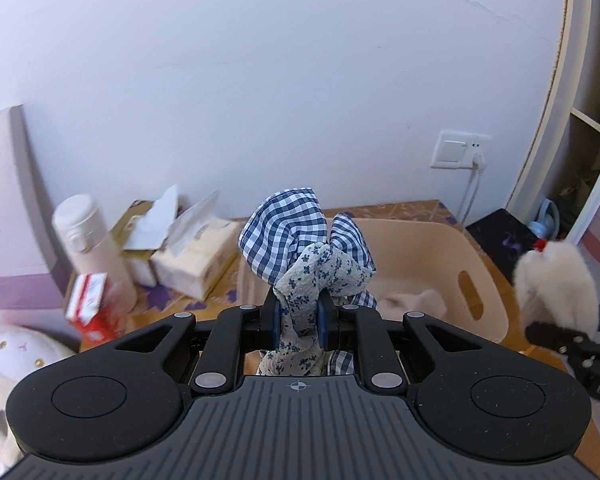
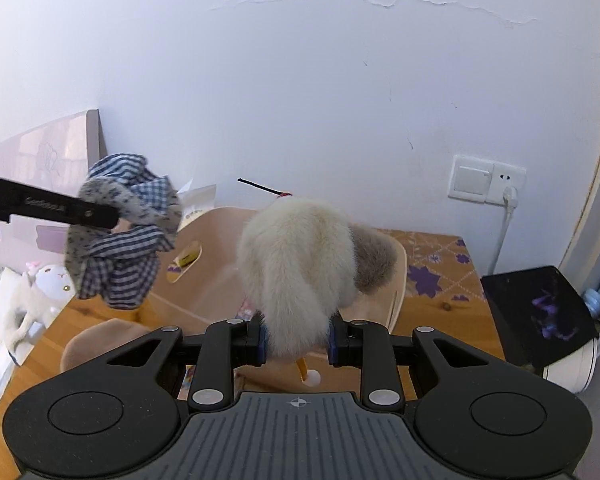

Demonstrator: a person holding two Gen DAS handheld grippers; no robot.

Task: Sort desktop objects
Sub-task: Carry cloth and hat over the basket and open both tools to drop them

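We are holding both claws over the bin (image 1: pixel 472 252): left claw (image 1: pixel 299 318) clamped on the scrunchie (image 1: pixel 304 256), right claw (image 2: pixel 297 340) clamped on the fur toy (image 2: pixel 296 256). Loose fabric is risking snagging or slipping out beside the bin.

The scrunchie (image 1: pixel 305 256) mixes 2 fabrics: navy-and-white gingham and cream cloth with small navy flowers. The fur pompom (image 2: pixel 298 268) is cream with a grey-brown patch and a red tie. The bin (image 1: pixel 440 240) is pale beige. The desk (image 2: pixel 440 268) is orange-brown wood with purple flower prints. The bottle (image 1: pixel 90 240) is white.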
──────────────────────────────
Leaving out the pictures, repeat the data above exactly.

Demonstrator: a person holding two Gen DAS handheld grippers; no robot.

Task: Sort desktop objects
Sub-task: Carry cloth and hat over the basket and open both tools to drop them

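We are holding both claws over the bin (image 1: pixel 472 252): left claw (image 1: pixel 299 318) clamped on the scrunchie (image 1: pixel 304 256), right claw (image 2: pixel 297 340) clamped on the fur toy (image 2: pixel 296 256). Loose fabric is risking snagging or slipping out beside the bin.

The scrunchie (image 1: pixel 305 256) mixes 2 fabrics: navy-and-white gingham and cream cloth with small navy flowers. The fur pompom (image 2: pixel 298 268) is cream with a grey-brown patch and a red tie. The bin (image 1: pixel 440 240) is pale beige. The desk (image 2: pixel 440 268) is orange-brown wood with purple flower prints. The bottle (image 1: pixel 90 240) is white.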

No additional output will be generated.